The story
I was asked to rebuild how visitors get to meetings at the PIF Tower.
I started on site, watching the real journey: confusing check-ins, repeated ID checks, and people getting lost between the lobby and meeting rooms.
We rebuilt the flow step by step. First, employees verify guests online before the visit. At arrival, the visitor scans one QR at a kiosk—no repeated paperwork.
The Makani mobile app then guides them inside the building using sensors and clear signs. When they reach the room, a conference tablet shows the agenda, lets them order drinks, and control the TV, AV, IPTV, temperature, and lighting—so meetings start on time without tech issues.

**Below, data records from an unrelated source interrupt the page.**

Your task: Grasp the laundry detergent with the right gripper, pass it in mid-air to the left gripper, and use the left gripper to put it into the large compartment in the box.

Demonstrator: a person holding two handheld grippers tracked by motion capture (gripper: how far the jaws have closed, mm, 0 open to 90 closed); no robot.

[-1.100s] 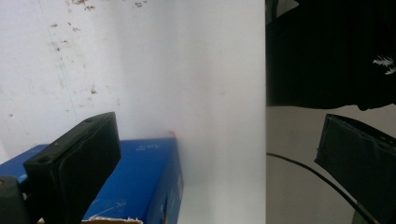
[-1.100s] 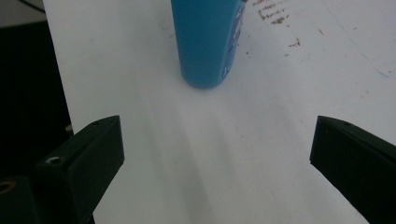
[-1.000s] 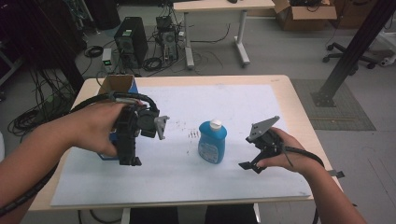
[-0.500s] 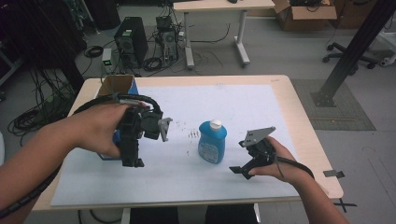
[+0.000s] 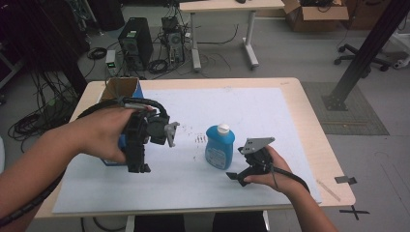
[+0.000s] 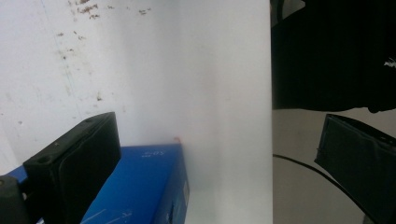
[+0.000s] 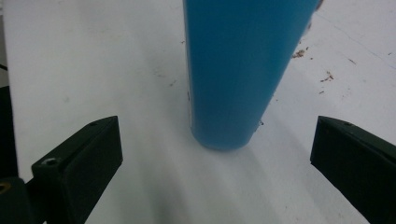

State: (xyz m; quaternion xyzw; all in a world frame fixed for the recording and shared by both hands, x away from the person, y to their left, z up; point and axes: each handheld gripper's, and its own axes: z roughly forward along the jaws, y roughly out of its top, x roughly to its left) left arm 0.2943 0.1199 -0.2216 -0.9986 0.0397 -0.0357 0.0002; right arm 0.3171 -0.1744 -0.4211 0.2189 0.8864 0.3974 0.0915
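The right gripper (image 7: 215,177) is lined up low on the blue bottle (image 7: 243,70), jaws spread wide with the bottle's base centred between them and touching neither; this looks like the approach before a grasp. Next it would need to slide forward until the jaws flank the bottle, then close without tipping it. The bottle (image 5: 220,146) stands upright, white cap on, mid-table on the white sheet (image 5: 251,111). The left gripper (image 6: 210,158) hangs over the blue box (image 6: 140,186), also wide open, holding nothing.
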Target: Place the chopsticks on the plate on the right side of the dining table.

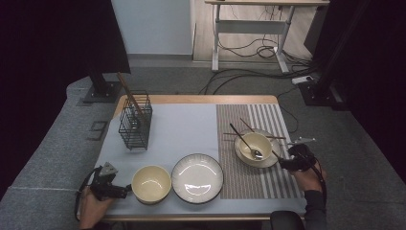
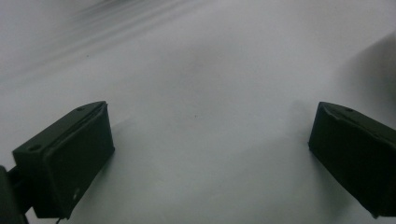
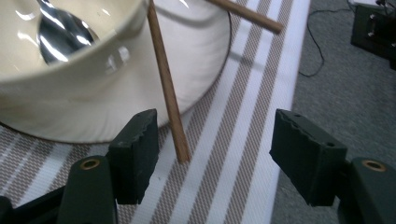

I led the design across mobile, kiosk, web, signage, and room tablet—using one accessible, bilingual design system (Material Design 3) with shared tokens. Result: faster check-ins, fewer hand-offs, and visitors who arrive confident and ready.
Problem
The current visitor journey to PIF Tower is fragmented and slow: verification happens late at the lobby, creating queues and repeated ID checks; wayfinding is unclear after check-in, so guests rely on staff or get lost between elevators and floors; and once inside the room, meetings start with a technical scramble across separate AV/IPTV/HVAC/lighting controls. Each touchpoint—employee web, kiosks, mobile app, signage, and room tablet—uses inconsistent interfaces, lacks a universal “single key” to bind the visitor record, and offers weak fallbacks for offline or exception cases. Accessibility and Arabic/English parity are uneven, increasing cognitive load and support needs. These issues raise operational costs, delay meeting starts, and erode visitor confidence. A unified, upstream-verified, QR-driven flow with continuous guidance and consolidated in-room controls is required to deliver a fast, predictable experience.